ACTIVITY: Work out the count of lines in the material where the string "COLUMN" shows up, and reply with it alone.

DATA SECTION:

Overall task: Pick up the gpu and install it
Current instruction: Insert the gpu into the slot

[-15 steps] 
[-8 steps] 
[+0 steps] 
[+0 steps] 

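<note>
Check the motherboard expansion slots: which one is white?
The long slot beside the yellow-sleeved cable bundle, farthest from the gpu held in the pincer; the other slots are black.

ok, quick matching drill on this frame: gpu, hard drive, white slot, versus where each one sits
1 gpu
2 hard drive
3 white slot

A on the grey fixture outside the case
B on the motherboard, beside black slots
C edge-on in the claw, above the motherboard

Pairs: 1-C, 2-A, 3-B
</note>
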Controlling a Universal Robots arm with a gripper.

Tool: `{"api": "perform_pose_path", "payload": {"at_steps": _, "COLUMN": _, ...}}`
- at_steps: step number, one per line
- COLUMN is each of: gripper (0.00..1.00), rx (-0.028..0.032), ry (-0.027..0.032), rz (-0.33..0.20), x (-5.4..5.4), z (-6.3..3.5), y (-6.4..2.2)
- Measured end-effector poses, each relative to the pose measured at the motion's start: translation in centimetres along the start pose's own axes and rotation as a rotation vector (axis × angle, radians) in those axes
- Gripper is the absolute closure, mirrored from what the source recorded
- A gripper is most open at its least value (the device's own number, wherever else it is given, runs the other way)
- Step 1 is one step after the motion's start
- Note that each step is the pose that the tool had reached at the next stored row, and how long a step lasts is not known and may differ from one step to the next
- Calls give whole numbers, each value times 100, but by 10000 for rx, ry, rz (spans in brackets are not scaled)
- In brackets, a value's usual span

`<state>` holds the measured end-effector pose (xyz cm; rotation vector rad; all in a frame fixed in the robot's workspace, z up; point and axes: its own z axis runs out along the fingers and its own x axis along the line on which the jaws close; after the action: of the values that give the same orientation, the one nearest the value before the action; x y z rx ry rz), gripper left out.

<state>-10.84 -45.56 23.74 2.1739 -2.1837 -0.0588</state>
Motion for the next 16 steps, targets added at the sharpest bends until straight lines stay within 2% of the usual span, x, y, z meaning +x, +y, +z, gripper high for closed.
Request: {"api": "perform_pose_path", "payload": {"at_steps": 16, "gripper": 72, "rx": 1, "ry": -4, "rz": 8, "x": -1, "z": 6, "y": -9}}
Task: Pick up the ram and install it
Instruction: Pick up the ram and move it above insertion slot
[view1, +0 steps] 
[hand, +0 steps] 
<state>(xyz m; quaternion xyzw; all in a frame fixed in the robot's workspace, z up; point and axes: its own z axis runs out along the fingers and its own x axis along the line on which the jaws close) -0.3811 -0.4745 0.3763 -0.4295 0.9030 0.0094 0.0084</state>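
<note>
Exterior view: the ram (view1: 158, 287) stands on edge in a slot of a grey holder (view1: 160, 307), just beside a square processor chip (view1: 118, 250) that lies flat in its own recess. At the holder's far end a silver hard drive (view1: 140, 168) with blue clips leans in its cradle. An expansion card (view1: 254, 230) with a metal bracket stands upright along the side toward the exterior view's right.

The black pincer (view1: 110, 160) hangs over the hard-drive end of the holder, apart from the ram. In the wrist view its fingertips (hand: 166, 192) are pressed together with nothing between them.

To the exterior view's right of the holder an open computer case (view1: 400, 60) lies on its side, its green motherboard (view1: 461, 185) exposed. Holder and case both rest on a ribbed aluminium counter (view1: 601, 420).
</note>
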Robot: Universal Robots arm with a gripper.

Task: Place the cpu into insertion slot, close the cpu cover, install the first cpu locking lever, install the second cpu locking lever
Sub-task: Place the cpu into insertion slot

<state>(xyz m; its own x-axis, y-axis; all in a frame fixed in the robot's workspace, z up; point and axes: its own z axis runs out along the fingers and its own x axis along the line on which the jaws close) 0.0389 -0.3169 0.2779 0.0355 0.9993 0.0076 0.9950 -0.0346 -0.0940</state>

ANSWER TO THE PROBLEM: 2